### Problem
Whenever the word "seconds" appears in a line of the data below, copy that line.
Data below: Begin
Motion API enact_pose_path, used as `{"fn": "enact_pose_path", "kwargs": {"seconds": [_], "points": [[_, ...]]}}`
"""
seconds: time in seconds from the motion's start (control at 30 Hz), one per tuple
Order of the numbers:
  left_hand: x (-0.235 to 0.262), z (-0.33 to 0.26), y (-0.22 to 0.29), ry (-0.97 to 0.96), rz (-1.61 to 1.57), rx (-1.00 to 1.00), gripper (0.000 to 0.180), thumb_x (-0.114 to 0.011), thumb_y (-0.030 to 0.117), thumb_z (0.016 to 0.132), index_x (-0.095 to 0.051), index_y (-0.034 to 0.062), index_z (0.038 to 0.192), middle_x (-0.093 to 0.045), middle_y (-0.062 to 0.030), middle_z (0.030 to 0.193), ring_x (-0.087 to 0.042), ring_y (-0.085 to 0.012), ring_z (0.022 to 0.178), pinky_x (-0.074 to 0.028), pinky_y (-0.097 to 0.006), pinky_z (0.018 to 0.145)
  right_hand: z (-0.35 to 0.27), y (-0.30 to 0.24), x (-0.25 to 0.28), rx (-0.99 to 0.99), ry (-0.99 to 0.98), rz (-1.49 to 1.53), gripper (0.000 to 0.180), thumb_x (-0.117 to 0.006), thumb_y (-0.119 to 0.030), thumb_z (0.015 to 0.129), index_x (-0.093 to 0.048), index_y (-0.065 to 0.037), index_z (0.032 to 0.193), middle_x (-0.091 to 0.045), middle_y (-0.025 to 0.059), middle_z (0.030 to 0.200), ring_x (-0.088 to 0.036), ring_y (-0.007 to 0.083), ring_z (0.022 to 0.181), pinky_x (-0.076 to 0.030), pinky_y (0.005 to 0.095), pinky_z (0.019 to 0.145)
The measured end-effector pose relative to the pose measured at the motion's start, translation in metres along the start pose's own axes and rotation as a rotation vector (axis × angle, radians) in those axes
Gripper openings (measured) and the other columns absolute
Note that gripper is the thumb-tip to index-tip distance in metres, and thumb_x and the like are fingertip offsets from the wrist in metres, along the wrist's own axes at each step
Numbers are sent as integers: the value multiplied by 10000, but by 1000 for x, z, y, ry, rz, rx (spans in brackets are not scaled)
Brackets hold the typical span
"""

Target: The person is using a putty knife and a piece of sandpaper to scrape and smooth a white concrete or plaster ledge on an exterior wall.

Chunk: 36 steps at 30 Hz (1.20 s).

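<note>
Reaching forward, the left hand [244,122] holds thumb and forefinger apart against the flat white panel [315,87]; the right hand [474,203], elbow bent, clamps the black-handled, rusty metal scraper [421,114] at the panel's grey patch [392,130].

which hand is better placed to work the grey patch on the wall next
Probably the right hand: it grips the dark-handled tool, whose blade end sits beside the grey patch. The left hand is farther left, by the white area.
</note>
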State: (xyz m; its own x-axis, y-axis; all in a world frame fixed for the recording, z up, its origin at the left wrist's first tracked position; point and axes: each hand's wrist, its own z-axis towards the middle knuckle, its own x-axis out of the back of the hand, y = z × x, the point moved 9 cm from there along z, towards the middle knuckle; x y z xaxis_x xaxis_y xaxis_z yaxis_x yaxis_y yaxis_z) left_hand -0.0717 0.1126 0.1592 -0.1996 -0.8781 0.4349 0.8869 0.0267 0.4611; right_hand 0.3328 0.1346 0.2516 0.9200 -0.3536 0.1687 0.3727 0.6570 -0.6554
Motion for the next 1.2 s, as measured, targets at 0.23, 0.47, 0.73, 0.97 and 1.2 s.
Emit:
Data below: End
### Your solution
Motion API enact_pose_path, used as `{"fn": "enact_pose_path", "kwargs": {"seconds": [_], "points": [[_, ...]]}}`
seconds: time in seconds from the motion's start (control at 30 Hz), one per tuple

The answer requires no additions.